Once you’ve created your marketing strategy (make sure you have a marketing plan in place before optimizing your workflow!), you should have a clearer picture of the amount of work you have ahead of you. From here, you have two options:

  1. Hire someone to handle marketing
  2. Take on the work yourself

Let’s assume you are a solo indie developer who would like to tackle the work on your own. With so many different roles to fulfill in developing a game and successfully selling it, you’re going to have to really optimize your time and efforts.

You should already have a timeline of dates filled with marketing and development goals. It will take some time to figure out how many hours a day you will need to dedicate to each role (marketing, coding, and sound effects, to name a few). However, once you get into the groove of things, it will become habit and second nature. Don’t feel bad if you need to alter your marketing/development timeline into something more reasonable for your work pace.

An easy way to build marketing into your routine is to break it up into small tasks you can fulfill throughout each day. For example, allocating a few 10-minute blocks, each dedicated to a different task (post on Facebook, reply to a TIGSource post, write a developer blog and so on) can help break up the workload and make it seem less intimidating. Some developers would rather allocate a big chunk of time per week solely to marketing. Find what works for you and go with that.

If you use a social media scheduling software like Hootsuite, you can optimize your workflow even more. What some developers like to do is at the beginning of every week, they schedule an entire week’s worth of content across their social media accounts. This can take a good amount of time, especially if you want to use many different social media platforms, but frees up your week so you don’t have to be as active.

If you would like to save even more time, go ahead and just link all of your social media accounts together using the third-party software. What this does is allow you to create only one message to post across all of your accounts. Keep in mind that each social media platform is unique and ideally, posts should be curated and written in different ways for each platform.

You can start with the same base message and fine-tune it for each platform. For example, if you have a long developer diary to share, pulling out a snippet for Twitter and identifying a key image for Instagram, while still posting the full post on Facebook, allows you to use the same content on different platforms and still tailor it for your fans.

There really are a lot of helpful tools out there that can help you streamline marketing activities to make your workflow easier.
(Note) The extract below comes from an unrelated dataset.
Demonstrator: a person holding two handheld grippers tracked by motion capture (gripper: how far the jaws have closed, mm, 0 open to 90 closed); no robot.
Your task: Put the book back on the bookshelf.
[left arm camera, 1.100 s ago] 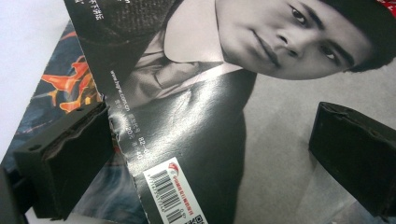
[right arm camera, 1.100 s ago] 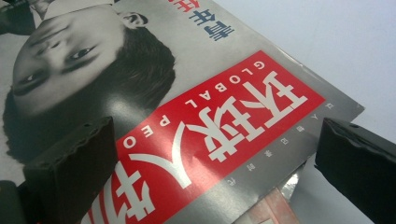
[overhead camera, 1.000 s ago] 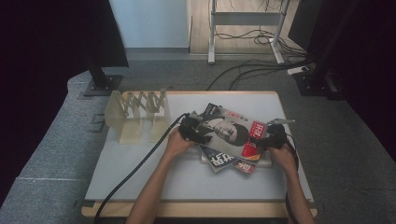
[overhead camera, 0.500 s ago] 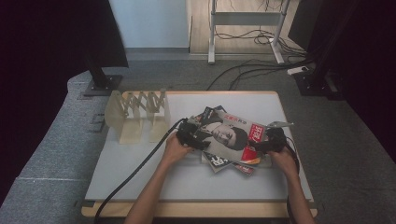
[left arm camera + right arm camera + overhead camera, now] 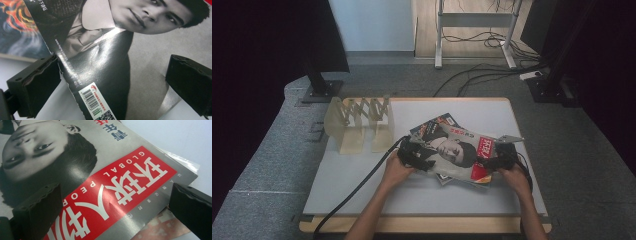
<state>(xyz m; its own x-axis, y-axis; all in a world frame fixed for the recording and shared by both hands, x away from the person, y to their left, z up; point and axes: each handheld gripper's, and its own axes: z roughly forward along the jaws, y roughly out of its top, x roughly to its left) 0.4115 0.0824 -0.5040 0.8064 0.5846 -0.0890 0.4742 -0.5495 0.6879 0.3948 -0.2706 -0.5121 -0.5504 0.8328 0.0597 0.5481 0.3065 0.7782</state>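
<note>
Tools first: the left tool sits wide open at the top magazine's nine o'clock end, jaws straddling its barcode corner. That magazine tops a small stack on the white worktop, long axis running ten to four o'clock. At its four o'clock, red-titled end, the right tool gapes equally wide, equally near.

Glossy paper magazine, matt black jaws, smooth matt white table, pale wooden rack.
</note>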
Just do your research and make sure to test out the outcome of each service. Do not forget that many times, “easy” does not equate to “effective”. Even though any post is better than no post, a post created for Facebook but posted on Twitter is not very useful. Posting a Twitter curated message on Facebook simply looks lazy and can have a detrimental effect on the reputation of your brand and studio.

Be careful not to get too carried away optimizing your time!